Copy out the listing beneath, missing nothing.
** THE DATA follows **
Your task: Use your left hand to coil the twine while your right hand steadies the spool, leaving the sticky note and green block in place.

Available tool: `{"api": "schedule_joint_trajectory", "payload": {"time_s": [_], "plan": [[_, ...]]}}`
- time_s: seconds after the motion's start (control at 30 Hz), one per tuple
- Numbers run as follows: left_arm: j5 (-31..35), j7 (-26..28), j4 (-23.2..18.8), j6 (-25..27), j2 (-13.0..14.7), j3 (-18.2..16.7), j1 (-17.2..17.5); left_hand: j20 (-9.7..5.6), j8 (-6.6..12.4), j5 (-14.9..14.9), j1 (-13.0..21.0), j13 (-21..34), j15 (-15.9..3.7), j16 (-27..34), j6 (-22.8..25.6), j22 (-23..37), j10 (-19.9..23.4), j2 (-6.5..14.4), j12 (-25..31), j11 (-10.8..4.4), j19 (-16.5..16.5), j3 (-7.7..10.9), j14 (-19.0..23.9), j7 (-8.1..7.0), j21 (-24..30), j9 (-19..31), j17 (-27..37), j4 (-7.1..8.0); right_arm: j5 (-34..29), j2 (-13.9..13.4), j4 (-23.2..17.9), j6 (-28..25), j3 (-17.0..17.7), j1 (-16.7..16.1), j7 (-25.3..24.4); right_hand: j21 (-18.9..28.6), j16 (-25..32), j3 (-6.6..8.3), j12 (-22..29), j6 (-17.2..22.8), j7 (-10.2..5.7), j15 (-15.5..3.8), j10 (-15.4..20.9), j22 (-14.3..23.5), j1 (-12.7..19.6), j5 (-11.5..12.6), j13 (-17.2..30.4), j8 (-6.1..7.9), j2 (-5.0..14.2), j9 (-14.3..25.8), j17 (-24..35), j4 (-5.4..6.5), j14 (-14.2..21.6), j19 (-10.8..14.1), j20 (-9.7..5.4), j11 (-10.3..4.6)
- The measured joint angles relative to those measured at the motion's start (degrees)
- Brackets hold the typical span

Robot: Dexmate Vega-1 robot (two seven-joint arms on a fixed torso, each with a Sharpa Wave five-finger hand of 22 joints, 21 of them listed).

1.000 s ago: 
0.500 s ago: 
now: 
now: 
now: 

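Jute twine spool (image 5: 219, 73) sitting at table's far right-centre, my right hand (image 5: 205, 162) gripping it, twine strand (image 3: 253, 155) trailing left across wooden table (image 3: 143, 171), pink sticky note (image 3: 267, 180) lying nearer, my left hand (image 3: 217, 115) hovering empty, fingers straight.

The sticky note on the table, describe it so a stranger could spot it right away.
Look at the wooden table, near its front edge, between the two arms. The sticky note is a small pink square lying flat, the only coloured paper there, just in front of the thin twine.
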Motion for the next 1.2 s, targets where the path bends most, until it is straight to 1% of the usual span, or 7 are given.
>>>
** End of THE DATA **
| REPLY TO THE EXERCISE |
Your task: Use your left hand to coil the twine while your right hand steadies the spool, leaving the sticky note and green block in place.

Available tool: `{"api": "schedule_joint_trajectory", "payload": {"time_s": [_], "plan": [[_, ...]]}}`
- time_s: seconds after the motion's start (control at 30 Hz), one per tuple
- Numbers run as follows: left_arm: j5 (-31..35), j7 (-26..28), j4 (-23.2..18.8), j6 (-25..27), j2 (-13.0..14.7), j3 (-18.2..16.7), j1 (-17.2..17.5); left_hand: j20 (-9.7..5.6), j8 (-6.6..12.4), j5 (-14.9..14.9), j1 (-13.0..21.0), j13 (-21..34), j15 (-15.9..3.7), j16 (-27..34), j6 (-22.8..25.6), j22 (-23..37), j10 (-19.9..23.4), j2 (-6.5..14.4), j12 (-25..31), j11 (-10.8..4.4), j19 (-16.5..16.5), j3 (-7.7..10.9), j14 (-19.0..23.9), j7 (-8.1..7.0), j21 (-24..30), j9 (-19..31), j17 (-27..37), j4 (-7.1..8.0); right_arm: j5 (-34..29), j2 (-13.9..13.4), j4 (-23.2..17.9), j6 (-28..25), j3 (-17.0..17.7), j1 (-16.7..16.1), j7 (-25.3..24.4); right_hand: j21 (-18.9..28.6), j16 (-25..32), j3 (-6.6..8.3), j12 (-22..29), j6 (-17.2..22.8), j7 (-10.2..5.7), j15 (-15.5..3.8), j10 (-15.4..20.9), j22 (-14.3..23.5), j1 (-12.7..19.6), j5 (-11.5..12.6), j13 (-17.2..30.4), j8 (-6.1..7.9), j2 (-5.0..14.2), j9 (-14.3..25.8), j17 (-24..35), j4 (-5.4..6.5), j14 (-14.2..21.6), j19 (-10.8..14.1), j20 (-9.7..5.4), j11 (-10.3..4.6)
- The measured joint angles relative to those measured at the motion's start (degrees)
- Brackets hold the typical span

Robot: Dexmate Vega-1 robot (two seven-joint arms on a fixed torso, each with a Sharpa Wave five-finger hand of 22 joints, 21 of them listed).

1.000 s ago: 
0.500 s ago: 
now: 
now: 
now: 

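Jute twine spool (image 5: 219, 73) sitting at table's far right-centre, my right hand (image 5: 205, 162) gripping it, twine strand (image 3: 253, 155) trailing left across wooden table (image 3: 143, 171), pink sticky note (image 3: 267, 180) lying nearer, my left hand (image 3: 217, 115) hovering empty, fingers straight.

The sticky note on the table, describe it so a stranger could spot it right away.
Look at the wooden table, near its front edge, between the two arms. The sticky note is a small pink square lying flat, the only coloured paper there, just in front of the thin twine.
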Motion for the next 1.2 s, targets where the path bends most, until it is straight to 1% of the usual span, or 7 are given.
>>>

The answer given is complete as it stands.